At Jungle Lodge everybody smiles. They’re right to smile as this is a beautiful place to live and to work. Here in the shady sal forest I know my clients and I will always be welcomed with the same big smiles, the same delicious food, the same attention to the tiniest detail, and the same commitment to sharing with everyone the tiger and the many other plants and animals found in its beautiful habitat.
For the habitat here is beautiful indeed. There is a grace, a subtle stateliness, to the sal forests of Kanha. The forest here is tall and cool and at each season glows a different green. In March the pallid green of the sal’s sweet-scented flowers is giving way to the hopeful sharp green of young leaves. The sal forest rings now with the rolling purrs of brown-headed barbets and the strident sci-fi medleys of greater racket-tailed drongos. In the shade of the forest barking deer pick quietly through fallen leaves and inky infant langurs hop clumsily between their mothers and aunts.
As winter dies the common hawk-cuckoos sing, their loud repetitive whistles the ceaseless soundtrack of the Indian summer.

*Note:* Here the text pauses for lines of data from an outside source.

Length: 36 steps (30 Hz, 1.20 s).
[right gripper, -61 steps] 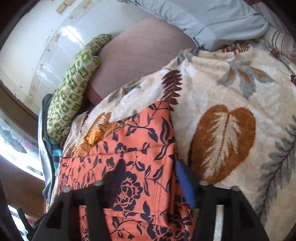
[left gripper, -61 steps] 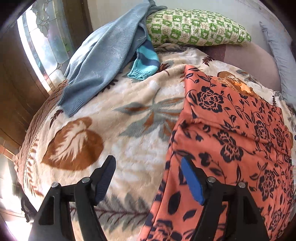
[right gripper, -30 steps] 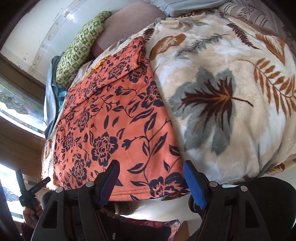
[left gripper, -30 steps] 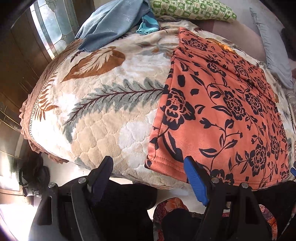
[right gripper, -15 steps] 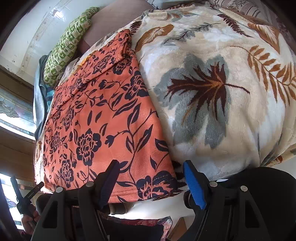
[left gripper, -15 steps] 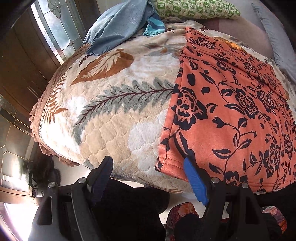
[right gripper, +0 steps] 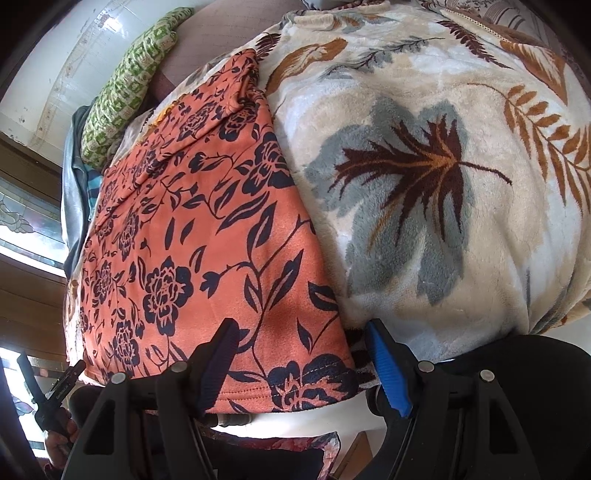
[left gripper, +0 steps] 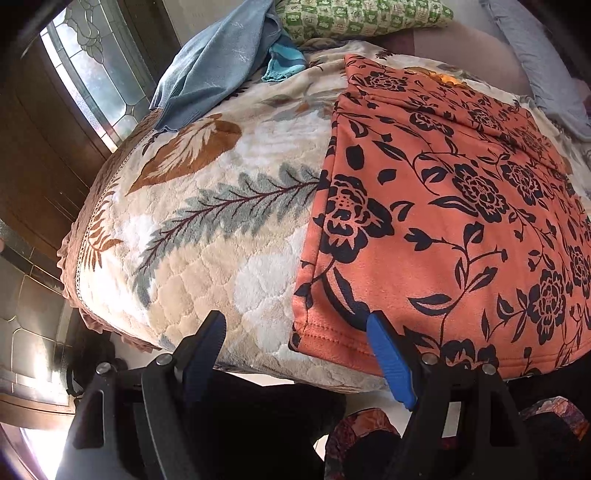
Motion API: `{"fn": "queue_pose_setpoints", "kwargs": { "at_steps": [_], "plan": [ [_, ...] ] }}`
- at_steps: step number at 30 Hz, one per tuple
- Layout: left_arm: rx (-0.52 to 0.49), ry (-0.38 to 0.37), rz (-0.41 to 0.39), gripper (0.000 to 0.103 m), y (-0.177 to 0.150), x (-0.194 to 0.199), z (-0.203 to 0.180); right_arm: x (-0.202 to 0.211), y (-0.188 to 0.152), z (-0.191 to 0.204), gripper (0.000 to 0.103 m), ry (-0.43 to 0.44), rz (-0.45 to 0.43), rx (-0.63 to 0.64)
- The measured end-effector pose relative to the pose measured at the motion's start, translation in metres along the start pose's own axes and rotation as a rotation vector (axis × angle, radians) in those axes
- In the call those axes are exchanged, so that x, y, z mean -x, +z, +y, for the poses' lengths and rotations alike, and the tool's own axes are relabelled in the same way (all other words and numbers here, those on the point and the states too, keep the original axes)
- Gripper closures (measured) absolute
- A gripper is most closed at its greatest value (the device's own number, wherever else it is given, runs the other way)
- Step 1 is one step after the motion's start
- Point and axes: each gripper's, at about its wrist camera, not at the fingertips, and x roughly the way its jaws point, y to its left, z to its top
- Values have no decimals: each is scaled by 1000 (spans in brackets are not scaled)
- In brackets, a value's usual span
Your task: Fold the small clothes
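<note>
While both of my cameras look along the bed, each one gives me something the other lacks: from the left wrist I see the orange floral garment (left gripper: 443, 221) lying flat on the leaf-patterned blanket (left gripper: 221, 229), its hemmed near-left corner at the bed's edge between the spread fingers of my left gripper (left gripper: 295, 354), which is released and grips nothing; that view also shows a grey-blue garment (left gripper: 210, 70) heaped at the far left of the bed with a turquoise striped piece (left gripper: 282, 61) beside it, a green-and-white patterned pillow (left gripper: 362, 16) beyond them, a grey pillow (left gripper: 546, 70) at the far right, and a leaded glass window (left gripper: 96, 74) set in dark wood. From the right wrist I get the opposite side of the same garment (right gripper: 192, 229), its near-right hem hanging over the bed edge; my right gripper (right gripper: 299, 362) is likewise released, its dark finger over the hem and its blue finger (right gripper: 386, 365) just past the cloth's right edge, over the blanket (right gripper: 424, 166). Only this view shows the wide bare stretch of blanket to the right, with its large dark-brown leaf, a pale wall (right gripper: 74, 55) behind the green pillow (right gripper: 125, 88), and, low at the left, my other gripper (right gripper: 51, 391) held in a hand. Whether either gripper's fingers touch the fabric I cannot tell.
</note>
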Motion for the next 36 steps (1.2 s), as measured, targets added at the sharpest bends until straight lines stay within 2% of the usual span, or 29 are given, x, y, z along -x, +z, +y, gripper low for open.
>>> {"fn": "queue_pose_setpoints", "kwargs": {
  "at_steps": [12,26,36],
  "plan": [
    [-36,-22,-9,24,-2,-2,-16,0,0,-1,28,38,-36,11],
    [-31,-40,23,24,-6,-10,-18,-2,3,-4,26,68,-54,-1],
    [22,-107,60,24,-7,-16,-7,-3,3,-3,25,78,-56,3]
  ]
}}
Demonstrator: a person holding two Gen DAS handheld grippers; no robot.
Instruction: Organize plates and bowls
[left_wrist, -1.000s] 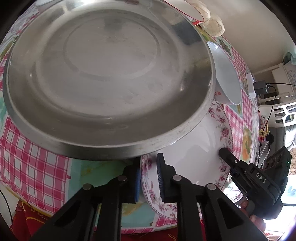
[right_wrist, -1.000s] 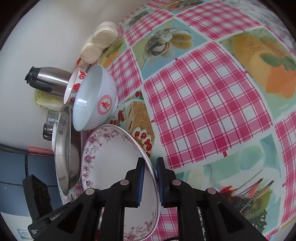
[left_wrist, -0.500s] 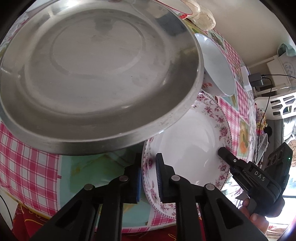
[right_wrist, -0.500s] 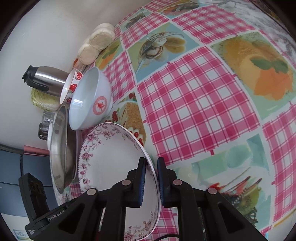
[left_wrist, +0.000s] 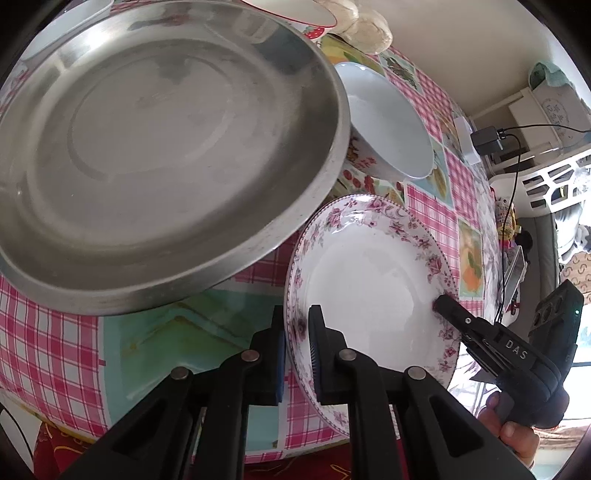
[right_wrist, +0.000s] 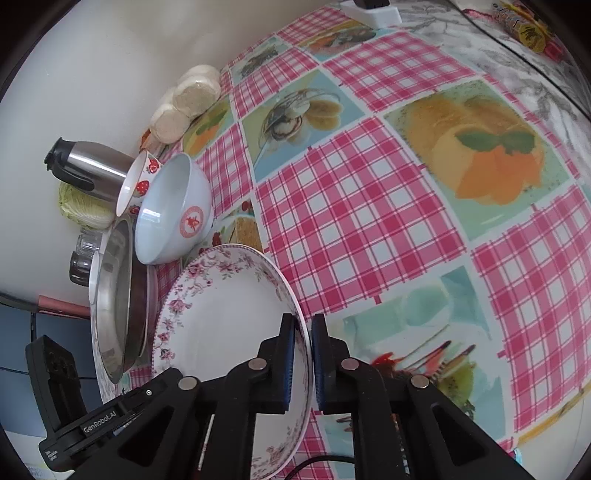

Jungle owlets are noisy now too, throatily exclaiming their dissatisfaction to any forest dweller who cares to listen. I’ve often mused that many Indian birds sound angry, disgruntled or miserable. The Indian grey hornbill whines, the roller snarls, the jungle babblers whinge and bicker, and the large cuckooshrike complains in tones of loud self-pity. As for treepies, much of the time they just sound cross.
I though am not cross at all. I love these Indian birds more each time I visit them, as I love the people here too. Kanha Jungle Lodge and its people are steeped in tigers. The lodge is run by my friends Tarun and Dimple Bhati, aided by their charming seven-year-old son Jai, and by a host of friendly, diligent staff. Tarun is the grandson of Kailash Sankhala, the founding director of Project Tiger, and he grew up immersed in the lore of the jungle. Like his excellent drivers, Vinod, Vinay, Pramod and Monu, who are working with us this week, Tarun is a brilliant tiger-tracker and has a wealth of stories to tell about the inhabitants of the jungle.
This morning I have come back from the forest very happy. Avid marshtitters will know that on our pre-tour extension to Tadoba our group had great success with tigers. However, since four new clients arrived for the main tour, we have been having trouble finding them. This morning, at last, the hathi walle found a four-year-old tigress and permission was given by the park for them to take tourists to see her on their elephants. Thus all of my clients saw a beautiful four-year-old tigress superbly this morning. That sounds so good I’m going to say it again: all of my clients saw a tigress from an elephant this morning. My 100% success rate for tiger tours is maintained.
This afternoon the cat-watching got better still. In the meadow at Bishanpura we watched a jungle cat picking purposefully through the parched grass. Jackals are similar in size and colour to jungle cats and frequent many of the same habitats but, whereas jackals amble along aimlessly, blundering into whatever mischief they can, the cats look always as though they know precisely where they are going and why. Our lovely cat this afternoon spray-marked his territory and patrolled his golden grassland with care, before crossing the road in front of us and slipping into the sal forest.
Everyone in our group saw a tiger and a jungle cat today. With an oriental scops owl clunking loudly outside, this naturalist heads to bed a happy man.